Ini juga menyoroti norma gender yang dengan luwes menentukan cara berpakaian dan berpenampilan muda-mudi di Korea Selatan. Bagi orang barat, artis K-Pop laki-laki dianggap banci karena wajah mereka yang mengkilap dan tampil dengan rambut warna-warni. Namun, bagi penggemar perempuan di Korea, tampilan mereka mewakili maskulinitas. Di distrik perbelanjaan Myeong-dong, saya dikejutkan oleh berbagai toko pakaian unisex. Akan tetapi, keluwesan norma gender ini belum tentu progresif dan berdampak positif pada LGBT+. Ini hanya menunjukkan kecenderungan orang Korea terhadap keseragaman.

Iklan

“Mengaku gay di Korea Selatan berarti kamu harus siap menerima celaan dan diskriminasi yang ditujukan kepadamu,” kata Monica Ki, editor berita mode Vogue keturunan Korea-Amerika dan pakar budaya anak muda di Seoul. “Meskipun tidak berupa kekerasan, seperti yang sering terjadi di negara lain, tetapi tetap saja diskriminasi.” Walaupun begitu, bukan berarti tidak pernah ada perubahan. “Mulai ada perubahan positif sekarang. Dua tahun lalu saya pergi ke parade pride besar di Korea, dan di sana saya melihat banyak ibu dan nenek yang datang untuk mendukung anak cucunya. Hal seperti itu mustahil terjadi satu dekade lalu.”

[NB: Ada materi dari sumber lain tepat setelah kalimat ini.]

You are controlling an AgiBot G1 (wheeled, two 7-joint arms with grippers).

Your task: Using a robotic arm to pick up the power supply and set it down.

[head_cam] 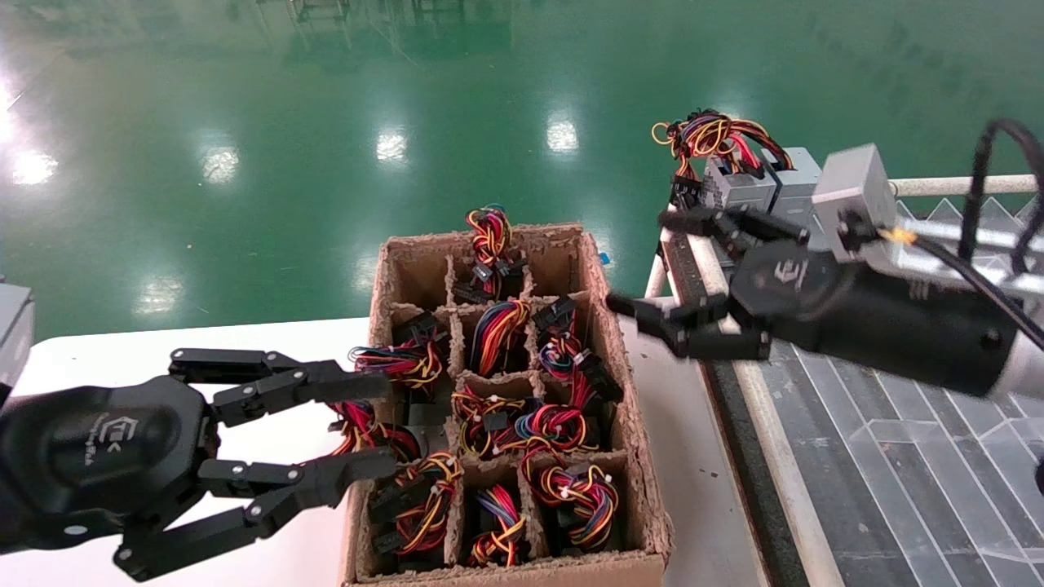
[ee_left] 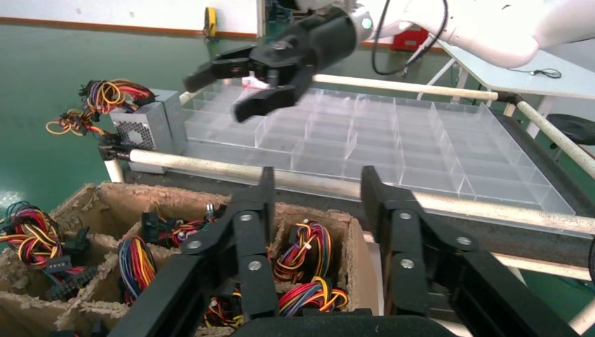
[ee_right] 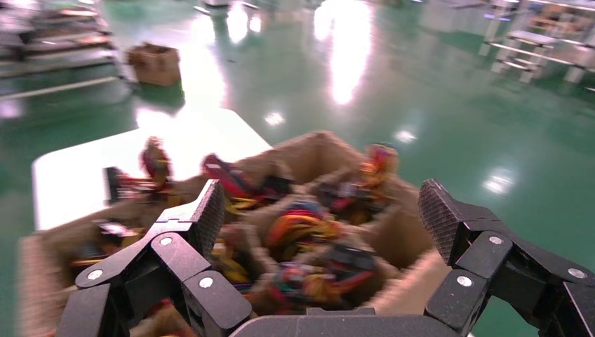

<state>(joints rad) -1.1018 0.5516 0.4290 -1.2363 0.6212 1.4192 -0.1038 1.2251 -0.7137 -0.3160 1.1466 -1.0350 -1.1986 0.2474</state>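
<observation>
The right gripper (head_cam: pixel 665 265) hangs in the air between the cardboard box (head_cam: pixel 603 326) and the clear divided tray (head_cam: pixel 897 456), its jaws spread wide and holding nothing. In the right wrist view it faces the box of wire bundles, so I judge that this is the reach toward a pick, with no grasp made yet.

The left gripper (head_cam: pixel 371 428) sits low at the near left edge of the box, over the white table (head_cam: pixel 122 346), also wide open and empty.

The box is split into cells, each stuffed with red, yellow and black wire bundles (head_cam: pixel 497 326); the bodies of the units inside are mostly hidden by the cardboard walls. 2 grey power supplies (head_cam: pixel 763 183) already rest at the far corner of the tray, wires trailing.

Next, the right gripper needs to descend into 1 cell and close on the metal body, not on loose wires, which could slip or snag on neighbouring bundles.
</observation>
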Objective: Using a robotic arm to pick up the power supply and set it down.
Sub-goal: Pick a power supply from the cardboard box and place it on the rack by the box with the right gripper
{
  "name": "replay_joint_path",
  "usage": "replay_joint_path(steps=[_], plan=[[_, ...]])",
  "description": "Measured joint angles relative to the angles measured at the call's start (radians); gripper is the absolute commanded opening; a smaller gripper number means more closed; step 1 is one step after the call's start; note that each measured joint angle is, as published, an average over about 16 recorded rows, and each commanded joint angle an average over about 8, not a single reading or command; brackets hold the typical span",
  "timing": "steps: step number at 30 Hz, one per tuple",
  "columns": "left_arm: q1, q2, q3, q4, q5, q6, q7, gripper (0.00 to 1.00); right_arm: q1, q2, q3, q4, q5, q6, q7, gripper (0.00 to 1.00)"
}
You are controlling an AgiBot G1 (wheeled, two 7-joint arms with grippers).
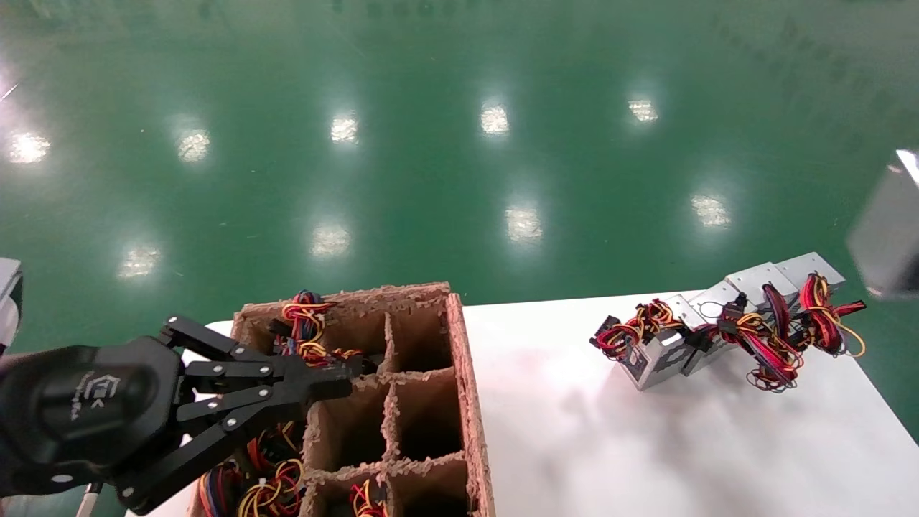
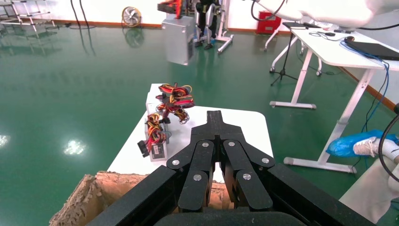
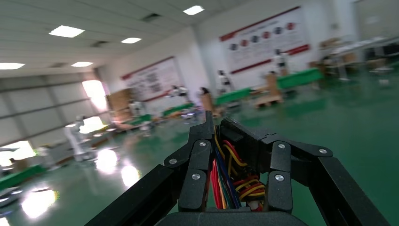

Untuk pasangan LGBT+, visibilitas mereka tidak hanya terhalang oleh gaya androgini yang diterima secara umum oleh generasi yang lebih muda (Reinstein mengingat temannya yang lesbi selalu dikira senang bergaya androgini saja), tetapi juga kontak fisik yang dianggap platonik. Di kota, kamu akan terbiasa melihat laki-laki dan perempuan dari segala usia bergandengan tangan dengan teman atau anggota keluarga yang sama jenis kelaminnya.

Pada malam terakhir di Seoul, saya dan teman-teman mengunjungi kawasan nongkrongnya komunitas gay yang disebut sebagai Homo Hill untuk menonton drag show. Queens menari di atas panggung dan berbaur di tengah kerumunan bersama penduduk setempat yang berpikiran terbuka, dan di jalanan banyak segerombolan muda-mudi yang mengunjungi bar-bar dan menari dengan alunan lagu pop barat. Kehidupan Queer yang semakin tampak di Seoul menimbulkan satu pertanyaan: bisakah komunitas LGBT+ merasakan hal yang sama seperti pasangan hetero lainnya yang bebas mengakui hubungannya suatu hari nanti? "Hal terindah yang pernah saya alami di Seoul yaitu waktu datang ke klub gay di Itaewon,” kata Kim. “Senang rasanya bisa melihat pria dan perempuan gay yang bebas menjadi diri mereka sendiri. Mereka bebas berpacaran di sana. Ini menunjukkan sudah berapa jauh Korea Selatan berubah. Namun, pada saat yang sama, masih banyak yang perlu mereka lakukan. Kemajuan berarti pasangan LGBT+ bisa bebas PDA di depan umum bersama pasangannya. Mereka dapat mengekspresikan diri dan memakai baju kembar tanpa takut dicela."